_Work item:_ Taking each line of the material below in turn, count those containing the string "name". Provide the number alone.

▬▬▬▬▬▬

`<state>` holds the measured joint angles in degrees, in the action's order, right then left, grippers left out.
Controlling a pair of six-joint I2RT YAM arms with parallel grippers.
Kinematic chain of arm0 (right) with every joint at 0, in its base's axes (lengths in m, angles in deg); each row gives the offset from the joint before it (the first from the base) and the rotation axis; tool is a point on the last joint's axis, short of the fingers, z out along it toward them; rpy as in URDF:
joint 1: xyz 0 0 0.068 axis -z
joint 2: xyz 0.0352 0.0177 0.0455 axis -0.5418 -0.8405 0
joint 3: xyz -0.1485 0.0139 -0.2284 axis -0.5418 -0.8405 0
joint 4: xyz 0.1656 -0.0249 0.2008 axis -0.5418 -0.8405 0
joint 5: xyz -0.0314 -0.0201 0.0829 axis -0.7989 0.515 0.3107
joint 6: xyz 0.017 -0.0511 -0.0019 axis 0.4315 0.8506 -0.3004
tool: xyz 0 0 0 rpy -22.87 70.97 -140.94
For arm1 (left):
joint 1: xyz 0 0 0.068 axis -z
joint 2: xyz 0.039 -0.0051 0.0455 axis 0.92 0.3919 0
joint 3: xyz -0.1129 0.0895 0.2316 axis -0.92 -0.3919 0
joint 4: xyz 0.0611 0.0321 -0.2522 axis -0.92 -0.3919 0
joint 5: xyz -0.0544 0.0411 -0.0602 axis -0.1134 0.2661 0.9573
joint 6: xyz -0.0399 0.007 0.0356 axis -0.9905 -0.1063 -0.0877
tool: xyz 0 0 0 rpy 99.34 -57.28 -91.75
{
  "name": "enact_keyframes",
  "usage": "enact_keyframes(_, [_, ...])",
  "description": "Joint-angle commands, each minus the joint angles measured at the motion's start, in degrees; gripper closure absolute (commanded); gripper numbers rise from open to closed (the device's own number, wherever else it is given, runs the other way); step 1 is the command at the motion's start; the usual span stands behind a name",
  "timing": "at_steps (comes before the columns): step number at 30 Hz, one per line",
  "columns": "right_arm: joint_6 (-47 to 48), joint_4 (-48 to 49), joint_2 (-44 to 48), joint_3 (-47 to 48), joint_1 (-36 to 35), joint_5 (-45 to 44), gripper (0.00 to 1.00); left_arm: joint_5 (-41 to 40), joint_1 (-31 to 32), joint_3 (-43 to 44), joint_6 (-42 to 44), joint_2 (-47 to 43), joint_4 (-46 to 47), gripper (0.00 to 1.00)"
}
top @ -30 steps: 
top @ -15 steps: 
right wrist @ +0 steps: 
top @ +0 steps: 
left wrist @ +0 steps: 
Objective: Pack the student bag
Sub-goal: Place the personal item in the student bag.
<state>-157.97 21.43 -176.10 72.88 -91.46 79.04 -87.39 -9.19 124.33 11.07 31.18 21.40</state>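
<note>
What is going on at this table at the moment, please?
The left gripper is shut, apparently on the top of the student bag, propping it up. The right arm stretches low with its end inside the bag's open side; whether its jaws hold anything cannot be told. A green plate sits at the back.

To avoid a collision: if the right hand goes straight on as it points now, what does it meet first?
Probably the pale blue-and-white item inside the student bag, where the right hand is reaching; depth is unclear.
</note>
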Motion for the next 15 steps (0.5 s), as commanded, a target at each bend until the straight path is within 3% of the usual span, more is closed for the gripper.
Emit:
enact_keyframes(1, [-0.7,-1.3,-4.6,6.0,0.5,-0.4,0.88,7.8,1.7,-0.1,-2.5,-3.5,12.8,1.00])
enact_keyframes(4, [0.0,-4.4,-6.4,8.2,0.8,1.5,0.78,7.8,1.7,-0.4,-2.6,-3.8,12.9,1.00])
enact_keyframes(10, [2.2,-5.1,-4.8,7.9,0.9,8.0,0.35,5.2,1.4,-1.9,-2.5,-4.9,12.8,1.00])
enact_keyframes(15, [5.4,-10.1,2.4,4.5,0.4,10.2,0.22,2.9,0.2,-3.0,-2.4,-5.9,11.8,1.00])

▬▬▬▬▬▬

_Problem solution:_ 2